China, US in war of words over South China Sea navigation

The Combat Information Centre inside the US guided-missile destroyer USS Milius in 2018 [File: Issei Kato/Reuters]

China’s defence ministry has said that it had – for a second time – monitored and driven away the US Navy guided missile destroyer USS Milius after it entered what Beijing claims as its territorial waters in the South China Sea near the Paracel Islands.

Friday marked the second straight day of a standoff – and heated words – between the two superpowers amid growing tensions in the South China Sea.

“We sternly demand the US to immediately stop such provocative acts, otherwise it will bear the serious consequences of the unforeseen incidents,” a spokesperson for China’s defence ministry said in a statement on Friday.

“The act of the US military seriously violated China’s sovereignty and security, severely breached international laws, and is more ironclad evidence of the US pursuing navigation hegemony and militarizing the South China Sea,” ministry spokesman Tan Kefei said.

He said that China would take “all necessary measures” to ensure its territorial security but did not elaborate.

The Southern Theatre Command of the Chinese People’s Liberation Army (PLA) said in a statement on Thursday that the USS Milius had been found intruding in waters around the Paracel Islands and that China’s navy and air force were mobilised to “warn” the ship which had then departed the area.

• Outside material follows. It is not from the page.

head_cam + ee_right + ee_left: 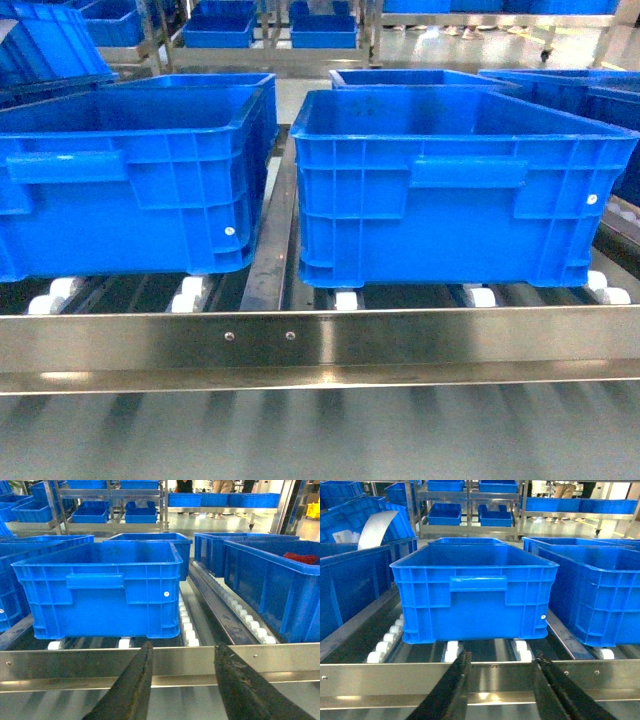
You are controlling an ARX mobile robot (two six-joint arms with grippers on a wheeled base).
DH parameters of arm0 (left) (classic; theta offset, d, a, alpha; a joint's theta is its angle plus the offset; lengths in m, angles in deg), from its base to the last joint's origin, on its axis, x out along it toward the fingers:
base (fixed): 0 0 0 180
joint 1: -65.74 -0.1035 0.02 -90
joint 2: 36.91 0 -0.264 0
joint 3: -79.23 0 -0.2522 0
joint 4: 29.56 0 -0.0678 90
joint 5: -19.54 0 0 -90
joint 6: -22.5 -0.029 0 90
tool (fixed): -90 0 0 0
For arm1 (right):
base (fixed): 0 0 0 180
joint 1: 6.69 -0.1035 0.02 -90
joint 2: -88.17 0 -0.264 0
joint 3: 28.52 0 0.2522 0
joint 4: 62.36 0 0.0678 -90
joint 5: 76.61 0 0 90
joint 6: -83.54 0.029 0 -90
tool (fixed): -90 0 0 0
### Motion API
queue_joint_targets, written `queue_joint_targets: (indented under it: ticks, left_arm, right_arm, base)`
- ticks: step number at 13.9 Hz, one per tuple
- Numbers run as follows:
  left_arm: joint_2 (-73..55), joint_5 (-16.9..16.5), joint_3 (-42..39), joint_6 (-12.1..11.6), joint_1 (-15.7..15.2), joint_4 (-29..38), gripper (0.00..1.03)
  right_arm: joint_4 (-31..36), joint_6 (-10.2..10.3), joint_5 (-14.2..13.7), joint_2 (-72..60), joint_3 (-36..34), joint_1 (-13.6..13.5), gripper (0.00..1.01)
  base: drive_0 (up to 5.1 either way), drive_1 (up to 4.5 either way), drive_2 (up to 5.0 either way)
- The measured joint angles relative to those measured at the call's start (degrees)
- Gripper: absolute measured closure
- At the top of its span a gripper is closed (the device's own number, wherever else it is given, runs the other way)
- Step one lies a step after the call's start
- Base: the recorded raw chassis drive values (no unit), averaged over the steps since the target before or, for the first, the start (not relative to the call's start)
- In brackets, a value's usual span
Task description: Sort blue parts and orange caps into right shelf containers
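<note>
The two big crates (130, 180) (460, 190) are bright blue with ribbed sides, and each has a tiny white dot near a corner. The shelf rail (320, 340) is shiny silver and the rollers (345, 299) under the crates are white. The gripper fingers (135, 685) are black, and something red (301, 558) lies in a blue crate at the far right.
</note>
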Motion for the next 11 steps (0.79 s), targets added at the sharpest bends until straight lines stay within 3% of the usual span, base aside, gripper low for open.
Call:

The US Navy disputed China’s version of events, saying the destroyer left the area on conclusion of a “routine operation”.

As China issued its second protest and warnings on Friday, the US Navy issued a lengthy statement specifying that the USS Milius had engaged in asserting “navigational rights and freedoms in the South China Sea near the Paracel Islands, consistent with international law”.

The USS Milius’ freedom of navigation operation was a lawful use of the sea and challenged “restrictions on innocent passage imposed by the People’s Republic of China (PRC)”, and also Taiwan, and Vietnam – who also have territorial claims in the disputed South China Sea – the US Navy said.

China, Taiwan, and Vietnam all claim sovereignty over the Paracel Islands, the Navy continued, and “in violation of customary international law, all three claimants require either permission or advance notification before a military vessel or warship engages in ‘innocent passage’ through the territorial sea”.

“The United States challenges excessive maritime claims around the world regardless of the identity of the claimant,” the Navy said.

“The operations demonstrate that the United States will fly, sail, and operate wherever international law allows –regardless of the location of excessive maritime claims and regardless of current events,” it added

The war of words is just the latest manifestation of growing tension between US and Chinese forces deployed in the South China Sea.

In early January, China’s defence ministry accused the US of violating international law and of “slander and hype” following a confrontation between a Chinese fighter jet and a US reconnaissance plane over the South China Sea.

The US military claimed that a Chinese J-11 fighter jet had come within six metres (20 feet) of the US RC-135 surveillance aircraft on December 21, forcing the latter to take evasive manoeuvres to avoid a collision. China said the US aircraft was conducting intentional close-in reconnaissance on China’s southern coastline so the People’s Liberation Army sent fighter jets to track and monitor the plane.

Relations between the US and China have become increasingly tense recently, with friction rising between the world’s two largest economies over a range of issues, including the self-ruled island of Taiwan, the shooting down of what the US described as a Chinese spy balloon – which Beijing denied – and the deepening of relations between Beijing and Moscow.